┌────────
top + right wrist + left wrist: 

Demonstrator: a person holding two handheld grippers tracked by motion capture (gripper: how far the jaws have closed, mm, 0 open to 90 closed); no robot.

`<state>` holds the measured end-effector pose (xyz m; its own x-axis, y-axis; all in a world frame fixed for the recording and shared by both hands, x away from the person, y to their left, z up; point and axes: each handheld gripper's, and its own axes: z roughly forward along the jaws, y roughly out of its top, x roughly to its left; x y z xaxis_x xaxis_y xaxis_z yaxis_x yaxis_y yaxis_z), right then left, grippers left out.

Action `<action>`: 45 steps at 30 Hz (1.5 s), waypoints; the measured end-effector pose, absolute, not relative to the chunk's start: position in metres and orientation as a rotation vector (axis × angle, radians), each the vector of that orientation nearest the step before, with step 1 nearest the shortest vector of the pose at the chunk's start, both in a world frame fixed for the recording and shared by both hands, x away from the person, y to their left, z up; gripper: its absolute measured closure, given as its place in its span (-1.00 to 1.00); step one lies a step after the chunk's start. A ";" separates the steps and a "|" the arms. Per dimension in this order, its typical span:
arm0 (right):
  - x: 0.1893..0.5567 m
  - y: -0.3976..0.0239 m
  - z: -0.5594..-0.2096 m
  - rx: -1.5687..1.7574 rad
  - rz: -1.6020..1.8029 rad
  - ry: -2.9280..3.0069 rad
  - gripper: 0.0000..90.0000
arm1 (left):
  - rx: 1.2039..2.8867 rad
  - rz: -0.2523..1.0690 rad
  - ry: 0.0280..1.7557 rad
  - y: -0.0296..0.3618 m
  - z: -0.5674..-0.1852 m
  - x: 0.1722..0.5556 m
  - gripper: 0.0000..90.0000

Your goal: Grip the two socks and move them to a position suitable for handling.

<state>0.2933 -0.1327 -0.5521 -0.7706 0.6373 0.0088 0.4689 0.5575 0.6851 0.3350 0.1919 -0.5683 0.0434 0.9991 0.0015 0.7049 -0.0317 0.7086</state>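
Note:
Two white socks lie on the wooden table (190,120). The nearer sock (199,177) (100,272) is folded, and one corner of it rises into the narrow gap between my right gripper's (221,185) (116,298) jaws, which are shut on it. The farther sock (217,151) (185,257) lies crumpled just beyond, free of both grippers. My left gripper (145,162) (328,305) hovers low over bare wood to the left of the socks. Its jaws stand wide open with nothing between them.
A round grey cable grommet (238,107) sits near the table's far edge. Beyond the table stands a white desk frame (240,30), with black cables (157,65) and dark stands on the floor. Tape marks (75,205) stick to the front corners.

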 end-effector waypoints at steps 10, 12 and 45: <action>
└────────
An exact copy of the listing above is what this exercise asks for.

top + right wrist + left wrist: 

Demonstrator: a person holding two handheld grippers tracked by motion capture (gripper: how far the jaws have closed, mm, 0 open to 90 closed); no robot.

`<state>` holds the measured end-effector pose (xyz m; its own x-axis, y-axis; all in a world frame fixed for the recording and shared by both hands, x away from the person, y to their left, z up; point and axes: each handheld gripper's, and its own axes: z roughly forward along the jaws, y roughly out of its top, x roughly to its left; x y z xaxis_x xaxis_y xaxis_z yaxis_x yaxis_y yaxis_z), right then left, grippers left out.

Action `<action>`: 45 steps at 30 Hz (1.5 s), waypoints; the measured end-effector pose, absolute, not relative to the chunk's start: position in metres and orientation as a rotation vector (axis × angle, radians), each the vector of that orientation nearest the step before, with step 1 nearest the shortest vector of the pose at the chunk's start, both in a world frame fixed for the recording and shared by both hands, x away from the person, y to their left, z up; gripper: its absolute measured closure, given as its place in its span (-1.00 to 1.00); step one lies a step after the chunk's start. A ";" separates the steps and a "|" the arms. Per dimension in this order, its typical span:
arm0 (right):
  - x: 0.1893..0.5567 m
  - y: -0.3976..0.0239 m
  - z: -0.5594..-0.2096 m
  - rx: -1.5687..1.7574 rad
  - rz: -1.6020..1.8029 rad
  - ry: -2.9280..3.0069 rad
  - gripper: 0.0000..90.0000
arm1 (left):
  - rx: 1.2039..2.8867 rad
  - rz: -0.2523..1.0690 rad
  - ry: 0.0280..1.7557 rad
  - y: -0.0296..0.3618 m
  - z: -0.5674..-0.1852 m
  - x: 0.1722..0.5556 m
  - gripper: 0.0000..90.0000

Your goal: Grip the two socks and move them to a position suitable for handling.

<state>0.2933 -0.1327 -0.5521 -0.7706 0.6373 0.0088 0.4689 0.5575 0.6851 0.3350 0.1919 -0.5683 0.0434 0.9991 0.0015 0.7049 -0.0317 0.7086</state>
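Note:
Two white socks lie on the wooden table (190,120). The nearer sock (199,177) (100,272) is folded, and one corner of it rises into the narrow gap between my right gripper's (221,185) (116,298) jaws, which are shut on it. The farther sock (217,151) (185,257) lies crumpled just beyond, free of both grippers. My left gripper (145,162) (328,305) hovers low over bare wood to the left of the socks. Its jaws stand wide open with nothing between them.
A round grey cable grommet (238,107) sits near the table's far edge. Beyond the table stands a white desk frame (240,30), with black cables (157,65) and dark stands on the floor. Tape marks (75,205) stick to the front corners.
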
 end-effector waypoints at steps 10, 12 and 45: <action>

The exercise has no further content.